Apache Iceberg Architecture: 3 Core Components to Understand

Apache Iceberg is a table format for large-scale analytics on data lakes. It emerged to address limitations in Apache Hive’s architecture, such as slow data evolution, inefficient reads/writes, and lack of ACID transaction support.

This article will take you through Apache Iceberg’s core architectural components and explore their functionality, enabling features, and synergies. We’ll also cover key aspects of data cataloging with Iceberg catalogs and the need for a metadata control plane.

Table of Contents #

Apache Iceberg architecture: Three core components
Apache Iceberg: Catalog options to consider
Why do you need a metadata control plane for your Iceberg ecosystem?
Summing up
Frequently Asked Questions about Apache Iceberg Architecture

Apache Iceberg architecture: Three core components #

The Apache Iceberg architecture has three core components:

The catalog layer
The metadata layer
The storage backend (i.e., the data layer)

Apache Iceberg architecture

Apache Iceberg architecture - Source: O’Reilly Media.

Each of the three components listed above is tied to a layer of abstraction in Iceberg. Let’s go through the specifics of each of these layers briefly.

Unfamiliar with Iceberg? Start here to learn about the basics of Iceberg before going through the specifics of Apache Iceberg architecture components.

1. Apache Iceberg architecture: The catalog layer #

Many of Iceberg’s core features, such as partition evolution, schema evolution, time travel, and rollback, are based on its ability to manage versions of table metadata.

In Iceberg, the metadata layer maintains the versions themselves, and the catalog layer tracks and maintains pointers to the latest versions of table metadata. Having pointers to the latest table metadata is extremely important as it allows all Iceberg readers and writers to get a consistent view of the data in real time, partly enabling Iceberg to support ACID transactions.

One of the key distinguishing factors of Iceberg is that it allows you to use a host of catalogs to store this metadata. We’ll explore the catalog options later in the article.

Also, read → Top data cataloging options for Apache Iceberg

Next, let’s discuss how the metadata layer works.

2. Apache Iceberg architecture: The metadata layer #

Iceberg’s metadata layer maintains all the granular details about tables. As seen in the Apache iceberg architecture diagram provided earlier, the metadata layer manages data in three separate constructs that work together:

Metadata files: Metadata files are JSON files containing information about the schema and partitions, along with the history of snapshots and references to the current snapshots.

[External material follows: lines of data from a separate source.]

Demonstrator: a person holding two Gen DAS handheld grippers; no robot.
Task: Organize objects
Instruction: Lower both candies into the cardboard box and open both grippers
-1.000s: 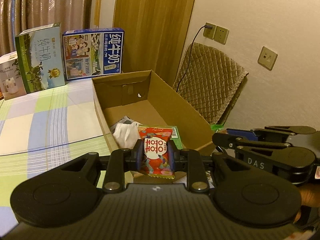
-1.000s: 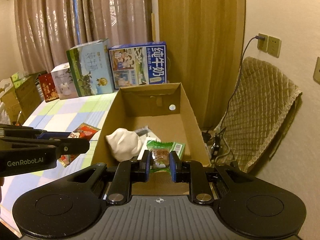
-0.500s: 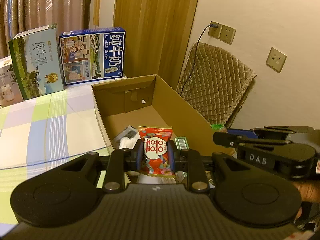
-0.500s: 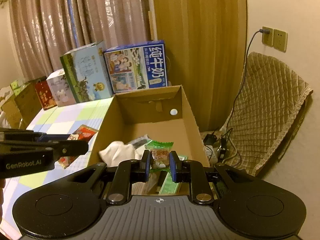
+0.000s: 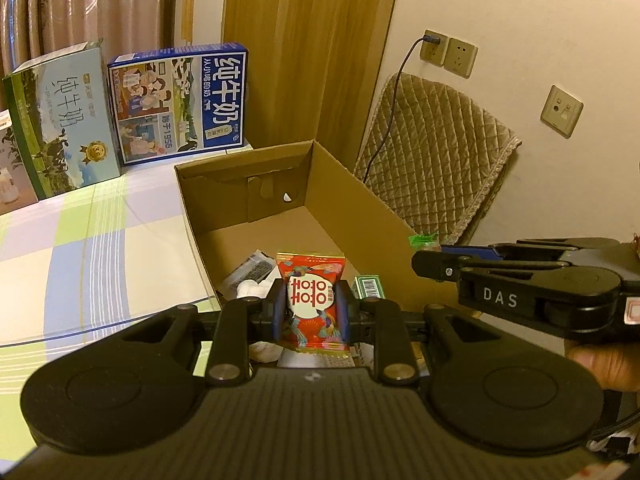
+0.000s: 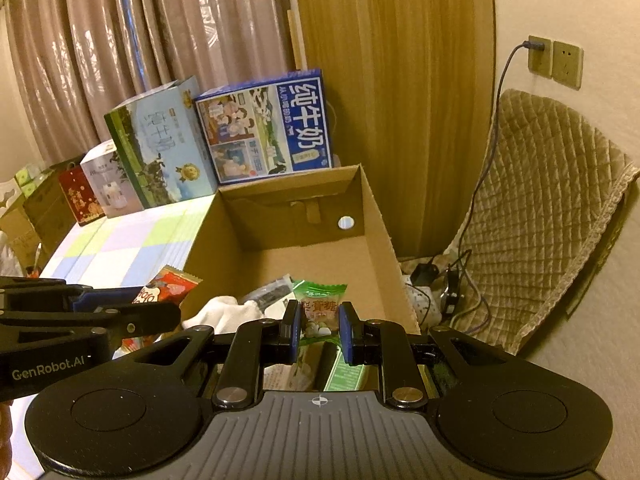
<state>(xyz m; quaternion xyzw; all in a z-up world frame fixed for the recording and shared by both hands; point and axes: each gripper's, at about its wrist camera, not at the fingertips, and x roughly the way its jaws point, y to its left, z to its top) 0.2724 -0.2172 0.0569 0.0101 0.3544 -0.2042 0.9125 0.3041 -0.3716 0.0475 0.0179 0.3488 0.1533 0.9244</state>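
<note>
A: What does the left gripper (image 5: 311, 309) have?

B: It is clenched on a red packet (image 5: 311, 300), pinched upright between its blue pads. The packet bears a white oval with red characters.

A: And where is that relative to the box (image 5: 372, 200)?

B: Straight ahead of the gripper and a little below it. The box is open at the top and sits on the checked surface (image 5: 92, 248), which spreads away to the gripper's left. Just past the packet, inside the box, lie something white (image 5: 252, 289), a dark printed wrapper (image 5: 256, 268) and a green pack (image 5: 370, 286).

A: The right gripper (image 6: 319, 326)?

B: Also clamped, on a green candy (image 6: 319, 312). The candy stands between the fingers, its crimped top edge above them. It hangs over the near end of the box, with the white lump (image 6: 228, 312) just ahead and to its left.

A: Do the two see each other?

B: Yes. From the left wrist the right gripper shows at the right edge, side-on, a person's hand (image 5: 604, 364) beneath it. From the right wrist the left one shows at the left edge with the red packet poking out of its tip.

A: What is beyond the box?

B: Two milk cartons, a blue one (image 5: 180, 102) and a green one (image 5: 60, 120), standing at the far edge of the surface. To the right of both grippers a quilted cover (image 6: 552, 216) drapes a chair by the wall.
</note>
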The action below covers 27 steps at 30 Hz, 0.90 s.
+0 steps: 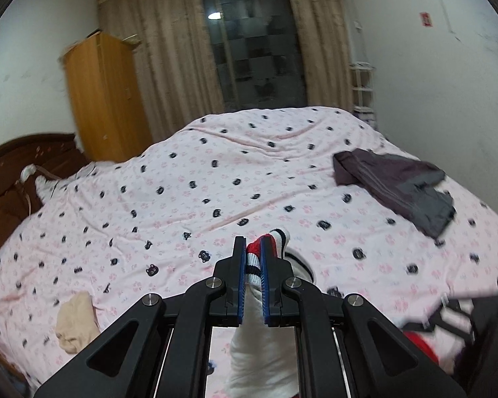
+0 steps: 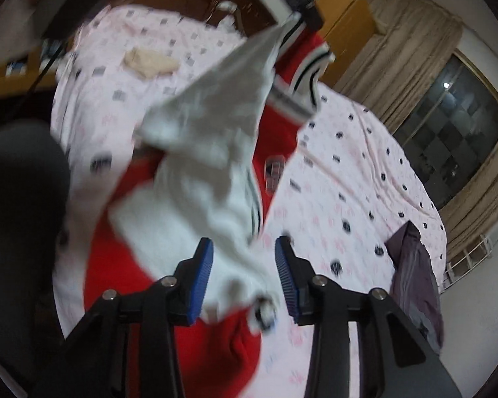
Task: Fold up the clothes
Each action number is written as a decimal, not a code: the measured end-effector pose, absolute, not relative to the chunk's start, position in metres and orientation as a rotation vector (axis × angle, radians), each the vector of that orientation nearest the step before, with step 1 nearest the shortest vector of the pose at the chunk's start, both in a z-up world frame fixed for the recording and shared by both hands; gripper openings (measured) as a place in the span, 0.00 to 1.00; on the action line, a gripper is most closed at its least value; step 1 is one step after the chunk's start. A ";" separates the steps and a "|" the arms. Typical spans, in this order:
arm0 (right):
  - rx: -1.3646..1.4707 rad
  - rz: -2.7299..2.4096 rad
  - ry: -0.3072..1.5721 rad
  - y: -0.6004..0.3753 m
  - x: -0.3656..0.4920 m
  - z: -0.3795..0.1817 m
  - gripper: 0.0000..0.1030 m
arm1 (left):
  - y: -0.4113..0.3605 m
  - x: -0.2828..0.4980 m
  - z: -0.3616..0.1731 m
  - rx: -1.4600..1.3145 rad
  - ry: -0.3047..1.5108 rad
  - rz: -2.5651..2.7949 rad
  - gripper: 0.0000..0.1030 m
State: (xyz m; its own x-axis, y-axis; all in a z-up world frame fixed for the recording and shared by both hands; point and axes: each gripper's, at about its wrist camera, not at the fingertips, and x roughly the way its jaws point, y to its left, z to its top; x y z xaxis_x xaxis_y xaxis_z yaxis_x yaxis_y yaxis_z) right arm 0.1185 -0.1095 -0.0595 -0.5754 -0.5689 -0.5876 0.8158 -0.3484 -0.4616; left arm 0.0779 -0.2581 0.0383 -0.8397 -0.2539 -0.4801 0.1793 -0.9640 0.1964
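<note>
Red-and-white garment: knit piece with white body, red panels and dark-striped ribbed trim. In the left wrist view its striped cuff edge is pinched between the blue pads of the left gripper, jaws closed tight on the fabric; the white cloth hangs down from the pinch, below the fingers, above the near edge of the bed.

Right wrist view: same garment hangs stretched from the upper part of the frame, white sleeve and red body draped down onto the bedspread. View is motion-blurred. Right gripper has its jaws spread apart, blue pads clear on both sides, with white fabric lying in the gap between them; cannot tell whether the pads touch the cloth.

Bedspread: pink, printed with dark cat faces and paw marks, wrinkled, covers the whole bed.

Dark grey-purple garment lies crumpled on the right side of the bed, well apart from the held piece. Beige cloth lies bunched at the near left edge.

Beyond the bed: wooden wardrobe at far left, brown curtains framing a dark window, white rack at far right, dark wooden headboard on the left
</note>
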 end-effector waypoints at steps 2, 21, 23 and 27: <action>0.427 -2.036 0.837 -0.118 0.112 -0.045 0.41 | -0.257 0.086 0.041 0.783 -0.233 -2.846 0.06; 0.915 -1.973 0.026 -0.129 0.067 -0.019 0.41 | -0.264 0.129 0.040 0.858 -0.271 -2.956 0.06; 0.908 -1.961 0.020 -0.129 0.077 -0.016 0.41 | -0.265 0.130 0.039 0.856 -0.267 -2.962 0.06; 0.903 -1.960 0.032 -0.142 0.087 -0.015 0.41 | -0.264 0.134 0.039 0.848 -0.262 -2.979 0.06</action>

The catalog layer uses these files to point to the latest version (or an older one).

Manifest lists: Manifest lists are files stored in Avro format. They contain a list of manifest files with useful statistics, such as size, path, snapshot references, and partition bounds.
Manifest files: Iceberg explains a manifest file as a “metadata file that lists a subset of data files that make up a snapshot.”

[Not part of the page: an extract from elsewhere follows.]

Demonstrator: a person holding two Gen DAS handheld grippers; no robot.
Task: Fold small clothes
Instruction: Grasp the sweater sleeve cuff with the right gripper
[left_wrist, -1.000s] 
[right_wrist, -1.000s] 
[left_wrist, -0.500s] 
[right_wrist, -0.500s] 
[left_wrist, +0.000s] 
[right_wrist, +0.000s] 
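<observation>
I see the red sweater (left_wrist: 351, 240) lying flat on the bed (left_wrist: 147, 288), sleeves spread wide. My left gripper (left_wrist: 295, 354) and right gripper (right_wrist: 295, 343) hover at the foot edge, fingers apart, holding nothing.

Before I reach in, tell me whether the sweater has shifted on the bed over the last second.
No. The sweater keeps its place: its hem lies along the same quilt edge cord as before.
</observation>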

Like manifest lists, manifest files are also stored in Avro format. These files keep track of data files and delete files, which form the basis for enabling features like partition pruning and overall query optimizations.

With the wealth of metadata collected in the metadata layer, Iceberg can optimize query planning and enable partitioning evolution and time travel, among other things.

All the files in the metadata layer are stored with the actual data in the storage backend, which brings us to the data layer.

3. Apache Iceberg architecture: The data layer #

The data layer is where the data lives. This layer is tied to a storage backend like Amazon S3, Azure Data Lake Storage, Google Cloud Storage, or HDFS (Hadoop Distributed File System).

Iceberg supports storing three popular file formats: Avro, Parquet, and ORC. These file formats are used to store data in Iceberg’s data files.

Iceberg also has the concept of delete files, which are used for logical or soft deletion to enforce immutability in the data lakehouse you build. This feature enables many key features in Iceberg, including point-in-time queries and partition evolution. It also prevents rewriting whole data files when only a few records stored in that file change.

There are three types of delete files based on how records are identified:

Positional delete files: These identify records by file names and positions of a row in a file. These files are only available for the v2 spec of Iceberg.
Equality delete files: These identify which records to delete by using the equality clause with column values.
Deletion vectors: Created based on Renjie Liu’s proposal, deletion vectors have significant optimizations over positional deletes; they’re available from the v3 spec.

Now that we’ve talked about the core components of the Apache Iceberg architecture, let’s look at Iceberg’s catalogs, which form the foundation for metadata storage and management in Iceberg.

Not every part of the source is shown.